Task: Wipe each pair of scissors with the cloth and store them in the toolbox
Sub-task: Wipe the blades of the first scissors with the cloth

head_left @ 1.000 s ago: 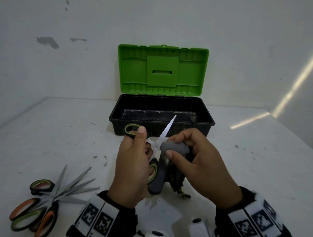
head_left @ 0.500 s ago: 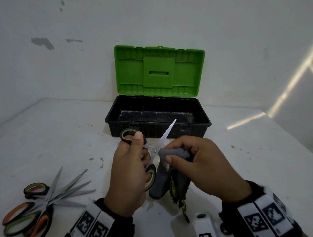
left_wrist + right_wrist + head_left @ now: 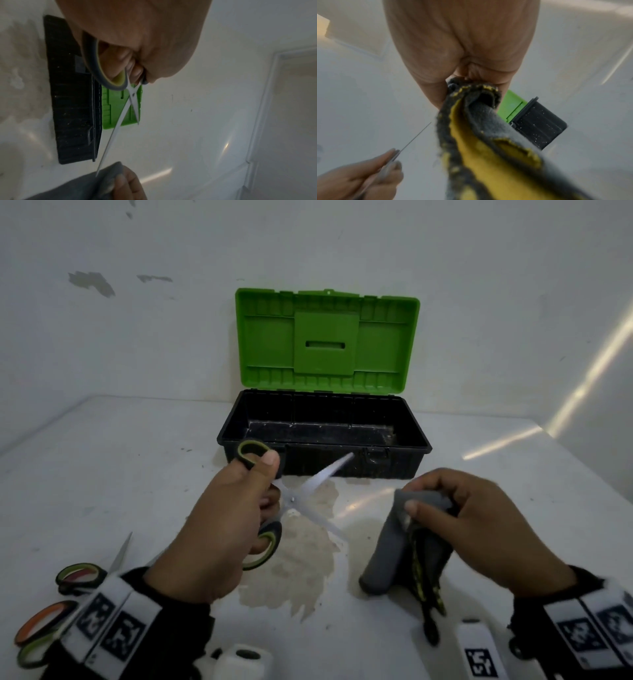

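Saw only a few handle loops and one blade tip of the spare scissors [image 3: 80, 575] in the head view, with the rest covered by the left sleeve [image 3: 113, 628] or cut off at the edge, so could not count the pairs. Found the blades of the held scissors [image 3: 308, 491] smeared by blur and the handles partly buried in the left hand [image 3: 219, 529]. From the right wrist, caught just a corner of the toolbox [image 3: 539, 125] behind the blurred cloth [image 3: 488, 142], and could not see that cloth's top inside the right hand [image 3: 462, 40].
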Available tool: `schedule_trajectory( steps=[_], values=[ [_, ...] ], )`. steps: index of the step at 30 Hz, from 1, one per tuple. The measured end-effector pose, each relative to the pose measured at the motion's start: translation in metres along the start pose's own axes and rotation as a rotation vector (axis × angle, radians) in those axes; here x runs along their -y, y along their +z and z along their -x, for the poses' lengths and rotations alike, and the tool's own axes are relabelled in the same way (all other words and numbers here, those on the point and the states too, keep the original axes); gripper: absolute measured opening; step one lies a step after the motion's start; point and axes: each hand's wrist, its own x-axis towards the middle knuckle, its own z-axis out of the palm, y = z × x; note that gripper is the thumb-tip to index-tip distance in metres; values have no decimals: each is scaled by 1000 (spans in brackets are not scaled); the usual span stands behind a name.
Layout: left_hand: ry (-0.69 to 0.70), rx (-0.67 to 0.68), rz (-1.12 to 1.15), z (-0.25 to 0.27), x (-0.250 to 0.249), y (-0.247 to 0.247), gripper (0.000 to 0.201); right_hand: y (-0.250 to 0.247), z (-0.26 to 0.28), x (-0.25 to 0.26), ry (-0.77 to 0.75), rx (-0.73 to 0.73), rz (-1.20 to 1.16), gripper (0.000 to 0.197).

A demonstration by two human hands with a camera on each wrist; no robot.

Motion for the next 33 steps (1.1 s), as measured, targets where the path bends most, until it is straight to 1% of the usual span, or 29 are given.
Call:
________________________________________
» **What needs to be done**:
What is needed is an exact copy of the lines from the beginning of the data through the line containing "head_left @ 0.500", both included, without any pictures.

» **Answer to this problem**:
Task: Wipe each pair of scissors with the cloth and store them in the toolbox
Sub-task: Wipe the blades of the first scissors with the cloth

head_left @ 1.000 s ago: 
head_left @ 0.500 s ago: 

No more output is expected for this exercise.